# Seed Junkies



## mpayjr (Aug 16, 2010)

So, I've been trying to change my 'tiels's diets from seeds to pellets. However, they continue to refuse the pellets and eat the seeds. I've tried Lafaber's nutri-berries, and they love them, however, they are just too expensive. 

I've also tried Roudybush and Harrison's bird food. Jagger is the only one who will eat the Roudybush pellets, but he only eats very little, and that's only if I only give them the pellets to eat. (I have only tried this once because I know it's dangerous to do so.) In addition to that, none of them like Harrison's.
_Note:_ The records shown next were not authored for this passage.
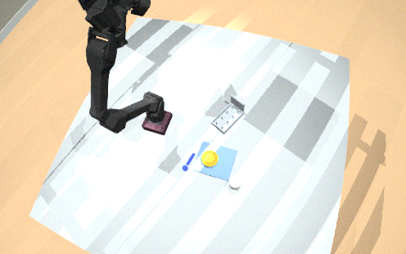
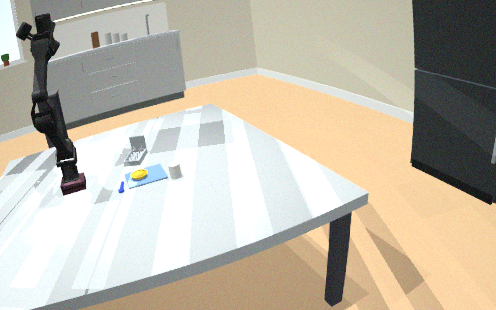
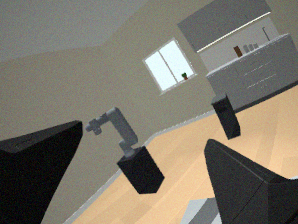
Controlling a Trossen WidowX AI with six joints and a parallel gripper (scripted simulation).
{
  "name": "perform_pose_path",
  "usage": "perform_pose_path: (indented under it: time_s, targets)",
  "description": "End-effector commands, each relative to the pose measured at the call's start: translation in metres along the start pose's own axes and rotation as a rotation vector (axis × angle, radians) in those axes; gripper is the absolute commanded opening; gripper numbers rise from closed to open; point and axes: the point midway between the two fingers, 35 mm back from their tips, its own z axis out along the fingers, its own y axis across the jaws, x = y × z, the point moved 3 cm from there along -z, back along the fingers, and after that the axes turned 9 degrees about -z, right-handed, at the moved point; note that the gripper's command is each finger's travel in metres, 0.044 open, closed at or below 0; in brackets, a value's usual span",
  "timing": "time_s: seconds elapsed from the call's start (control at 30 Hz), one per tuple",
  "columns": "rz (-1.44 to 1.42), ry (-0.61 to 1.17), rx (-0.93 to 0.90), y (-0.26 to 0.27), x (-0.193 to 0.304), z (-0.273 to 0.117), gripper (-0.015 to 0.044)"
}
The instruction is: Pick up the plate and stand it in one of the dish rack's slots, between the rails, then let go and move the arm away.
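Your black jaws are open, nothing between them, raised well above the white-and-grey table [image 2: 223,220]. Round yellow plate [image 1: 209,158] [image 2: 139,174] lies on the flat blue mat [image 1: 224,165] [image 2: 154,176], near the grey dish rack [image 1: 224,131] [image 2: 134,163].

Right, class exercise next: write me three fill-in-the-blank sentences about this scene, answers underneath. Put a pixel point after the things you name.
1. The yellow plate [image 1: 209,158] [image 2: 139,174] lies on a flat mat coloured ____.
2. The slim spoon-like thing [image 1: 189,161] [image 2: 121,187] beside the mat is coloured ____.
3. Between its fingers, the gripper [image 3: 145,137] holds ____.

Missing words: blue; blue; nothing.
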Motion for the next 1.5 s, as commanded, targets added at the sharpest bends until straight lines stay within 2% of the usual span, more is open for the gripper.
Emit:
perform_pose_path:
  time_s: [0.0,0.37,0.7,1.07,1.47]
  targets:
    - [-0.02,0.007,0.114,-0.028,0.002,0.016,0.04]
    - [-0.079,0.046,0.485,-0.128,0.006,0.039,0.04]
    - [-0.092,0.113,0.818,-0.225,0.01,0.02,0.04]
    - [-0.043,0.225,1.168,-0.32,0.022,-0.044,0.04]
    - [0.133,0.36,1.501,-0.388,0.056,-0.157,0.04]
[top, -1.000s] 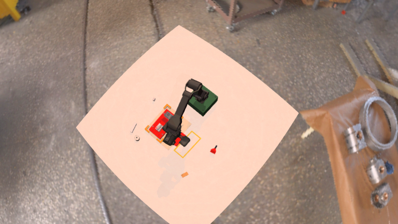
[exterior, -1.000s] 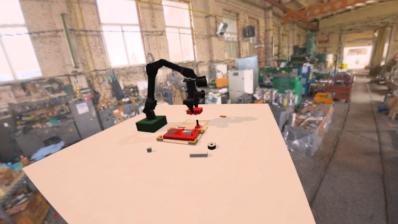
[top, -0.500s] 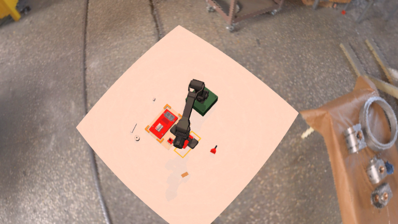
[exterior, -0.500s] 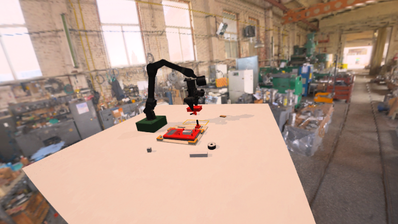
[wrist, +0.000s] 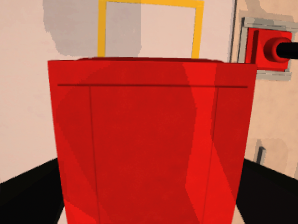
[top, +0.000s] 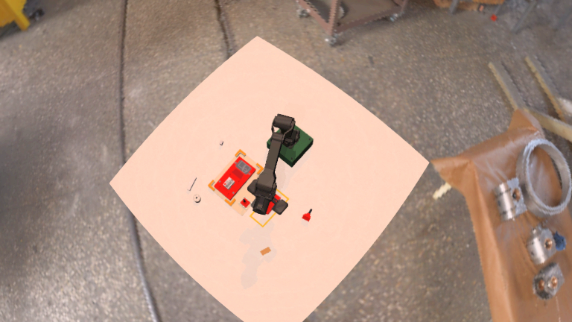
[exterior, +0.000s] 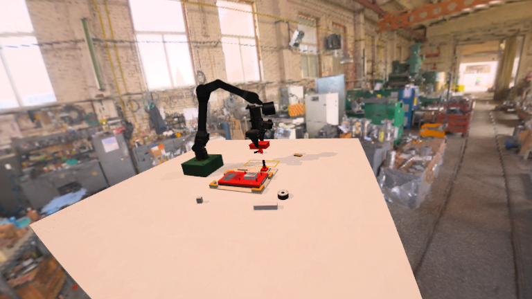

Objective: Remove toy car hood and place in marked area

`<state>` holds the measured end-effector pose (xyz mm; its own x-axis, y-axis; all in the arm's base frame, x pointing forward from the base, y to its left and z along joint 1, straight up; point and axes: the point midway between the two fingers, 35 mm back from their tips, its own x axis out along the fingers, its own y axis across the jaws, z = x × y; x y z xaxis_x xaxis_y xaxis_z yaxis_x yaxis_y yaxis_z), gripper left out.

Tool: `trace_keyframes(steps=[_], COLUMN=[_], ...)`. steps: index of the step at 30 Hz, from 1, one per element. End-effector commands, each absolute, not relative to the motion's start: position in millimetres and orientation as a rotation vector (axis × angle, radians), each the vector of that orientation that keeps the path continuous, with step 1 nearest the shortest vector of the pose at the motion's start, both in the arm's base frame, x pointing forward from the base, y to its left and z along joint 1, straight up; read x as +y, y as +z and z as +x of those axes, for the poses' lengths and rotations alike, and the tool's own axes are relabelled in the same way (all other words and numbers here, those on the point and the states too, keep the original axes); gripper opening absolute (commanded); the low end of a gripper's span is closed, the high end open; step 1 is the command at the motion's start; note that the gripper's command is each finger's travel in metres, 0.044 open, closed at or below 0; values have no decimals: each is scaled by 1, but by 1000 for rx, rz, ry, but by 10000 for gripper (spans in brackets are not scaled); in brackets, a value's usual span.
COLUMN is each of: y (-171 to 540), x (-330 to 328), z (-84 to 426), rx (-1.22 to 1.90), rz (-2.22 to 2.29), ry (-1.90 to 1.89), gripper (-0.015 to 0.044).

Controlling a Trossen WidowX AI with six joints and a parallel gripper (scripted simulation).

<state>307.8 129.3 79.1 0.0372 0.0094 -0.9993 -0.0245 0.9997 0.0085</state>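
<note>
hood [top: 270,206] [exterior: 259,145] [wrist: 150,140] red | marked area [top: 257,221] [exterior: 262,160] [wrist: 102,30] yellow outline | arm base [top: 293,156] [exterior: 201,167] green

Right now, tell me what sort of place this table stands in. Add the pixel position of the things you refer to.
Probably a machine shop or factory hall: green machinery [exterior: 383,111] stands beyond the table [top: 339,132] [exterior: 185,245], a workbench [exterior: 48,165] cluttered with parts runs under the windows [exterior: 159,44], and an orange overhead beam [exterior: 442,14] crosses near the ceiling.
</note>
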Motion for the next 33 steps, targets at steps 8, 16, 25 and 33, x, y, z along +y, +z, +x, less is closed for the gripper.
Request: trace_keyframes(steps=[8,16,25,33], y=[71,66,61,56], x=[130,130,130,130], z=[307,308,308,309], rx=[1539,1539,1539,1538], rz=[-8,-8,-8,-8], ry=[22,22,22,22], gripper=[0,0,0,0])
So I have no idea what to do. I offer them alternative health foods like broccoli (which only Isaac eats), scrambled eggs (which all of them except Isaac and Amber eat), and grapes (which only the babies eat). 

I know this isn't a healthy well-rounded diet for them. So what should I do? I tried to continuously offer them the pellets, but they continuously refuse it. I've tried looking for alternatives to getting them to eat the pellets, but I can't find anything. It's been 2 months of me trying to offer healthy foods, but they always want seeds. Does anyone else know of any ways to get them to eat healthier foods?


----------



## olive juice (Mar 30, 2009)

My first cockatiel, Halley, was on an all-seed diet for many, many years. (I was a kid when I got him and didn't really know better.) He died a year ago, but I'd managed to get him onto a healthy diet before that point...which, if you had told me beforehand that Halley would ENJOY EATING VEGGIES, I would have said you were insane.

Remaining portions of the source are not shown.